The DCCT examined two cohorts, a primary prevention cohort with complication-free disease duration of one to five years, and a secondary intervention cohort with a disease course of one to fifteen years, and the initial signs of diabetic complications. Subjects were randomly assigned to the experimental group receiving intensive therapy or the control group receiving conventional therapy. Subjects in the experimental groups followed an intensive therapy regimen aimed at achieving as close to normal blood glucose levels as possible. Intensive therapy subjects had a choice of two methods of delivery of exogenous insulin; either via three or more daily insulin injections or external pump. [By the end of the study, 42% of the experimental subjects were using insulin pumps]. Subjects assigned to conventional therapy took one or two subcutaneous insulin injections per day.

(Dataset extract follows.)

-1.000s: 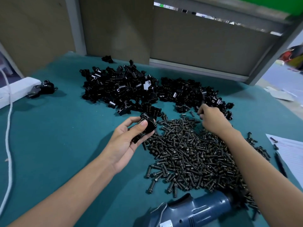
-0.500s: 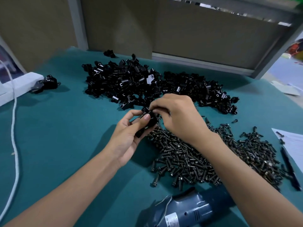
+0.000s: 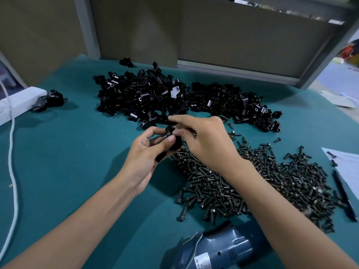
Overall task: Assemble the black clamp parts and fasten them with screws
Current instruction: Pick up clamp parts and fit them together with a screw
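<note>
My left hand (image 3: 147,158) grips a black clamp part (image 3: 171,141) between thumb and fingers, above the near edge of the parts pile. My right hand (image 3: 206,140) is right against it, fingertips pinched on the top of the same clamp; whatever it pinches is hidden by the fingers. A big heap of black clamp parts (image 3: 147,96) lies behind the hands, with a second heap (image 3: 233,105) to its right. A wide spread of dark screws (image 3: 252,177) covers the green mat under and right of my right forearm.
A blue electric screwdriver (image 3: 219,249) lies at the near edge. One assembled clamp (image 3: 51,99) sits at the far left beside a white block (image 3: 17,101) and a white cable (image 3: 12,152). Paper (image 3: 347,166) and a black pen (image 3: 342,195) lie at the right.
My right hand left the far side of the screw pile and came over to the clamp in my left hand, where its fingertips now pinch at the clamp's top. The left hand stayed nearly still.
</note>
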Available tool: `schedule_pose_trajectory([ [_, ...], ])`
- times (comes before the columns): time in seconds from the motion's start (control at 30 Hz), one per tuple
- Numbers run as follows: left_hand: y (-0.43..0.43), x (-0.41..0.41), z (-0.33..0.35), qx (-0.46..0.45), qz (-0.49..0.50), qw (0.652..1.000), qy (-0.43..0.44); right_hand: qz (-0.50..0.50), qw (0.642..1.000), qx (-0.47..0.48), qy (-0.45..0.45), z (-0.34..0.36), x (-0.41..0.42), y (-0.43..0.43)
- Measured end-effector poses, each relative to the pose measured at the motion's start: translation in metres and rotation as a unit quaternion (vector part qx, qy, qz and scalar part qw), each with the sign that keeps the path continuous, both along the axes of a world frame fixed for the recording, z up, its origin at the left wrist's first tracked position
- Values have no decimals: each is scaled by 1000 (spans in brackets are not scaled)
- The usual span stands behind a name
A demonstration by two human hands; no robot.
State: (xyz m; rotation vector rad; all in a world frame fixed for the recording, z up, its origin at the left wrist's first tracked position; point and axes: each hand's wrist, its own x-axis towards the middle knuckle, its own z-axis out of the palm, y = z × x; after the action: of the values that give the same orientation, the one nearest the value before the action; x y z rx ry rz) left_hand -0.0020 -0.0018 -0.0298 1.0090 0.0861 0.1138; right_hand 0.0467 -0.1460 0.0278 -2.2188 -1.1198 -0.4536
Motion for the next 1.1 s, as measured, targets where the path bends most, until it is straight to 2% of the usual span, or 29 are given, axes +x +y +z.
schedule_pose_trajectory([
  [0.07, 2, 0, 0, -15, 3, 1000, 1, -8, 996, -84, 4, -2, -4, 0],
  [0.13, 4, 1, 0, -50, 8, 999, 1, -6, 987, -151, 55, -1, -7, -2],
  [0.2, 6, 3, 1, -88, 12, 996, -3, -24, 983, -134, 121, 7, -2, -10],
  [0.3, 9, 4, 2, -132, 16, 991, -3, -171, 978, -55, 106, 18, 29, -33],
  [0.4, 11, 4, 1, -156, 16, 988, 7, -255, 959, -56, 112, 17, 59, -52],
  [0.63, 11, 4, -2, -146, 4, 989, 10, -206, 954, -145, 164, -16, 75, -47],
  [0.83, 9, 3, -3, -129, 3, 992, 11, -195, 947, -226, 117, -26, 74, -38],
  [1.1, 10, 4, -5, -129, 3, 992, 12, -229, 938, -239, 99, -29, 75, -40],
])
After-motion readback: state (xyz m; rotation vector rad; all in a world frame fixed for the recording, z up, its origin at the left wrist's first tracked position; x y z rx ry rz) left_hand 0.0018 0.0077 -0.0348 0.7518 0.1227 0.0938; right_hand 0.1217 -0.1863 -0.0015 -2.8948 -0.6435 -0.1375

The study's results showed members of the intensive therapy group to have statistically significantly less progression of diabetic complications than the conventional therapy group: reduction in nephropathy of 34% and 43% for the primary prevention and secondary intervention cohorts respectively; 76% and 54% reduction in retinopathy, 69% and 57% reduction in neuropathy. The study found no statistically significant differences in quality of life between members of the conventional and intensive therapy groups (based on a questionnaire). The study's results were so convincing of the benefits of intensive therapy that the independent data monitoring committee recommended early termination of the trial. As the evidence favoring intensive therapy accumulated, investigators could no longer legitimately encourage subjects to remain in the less effective conventional therapy group.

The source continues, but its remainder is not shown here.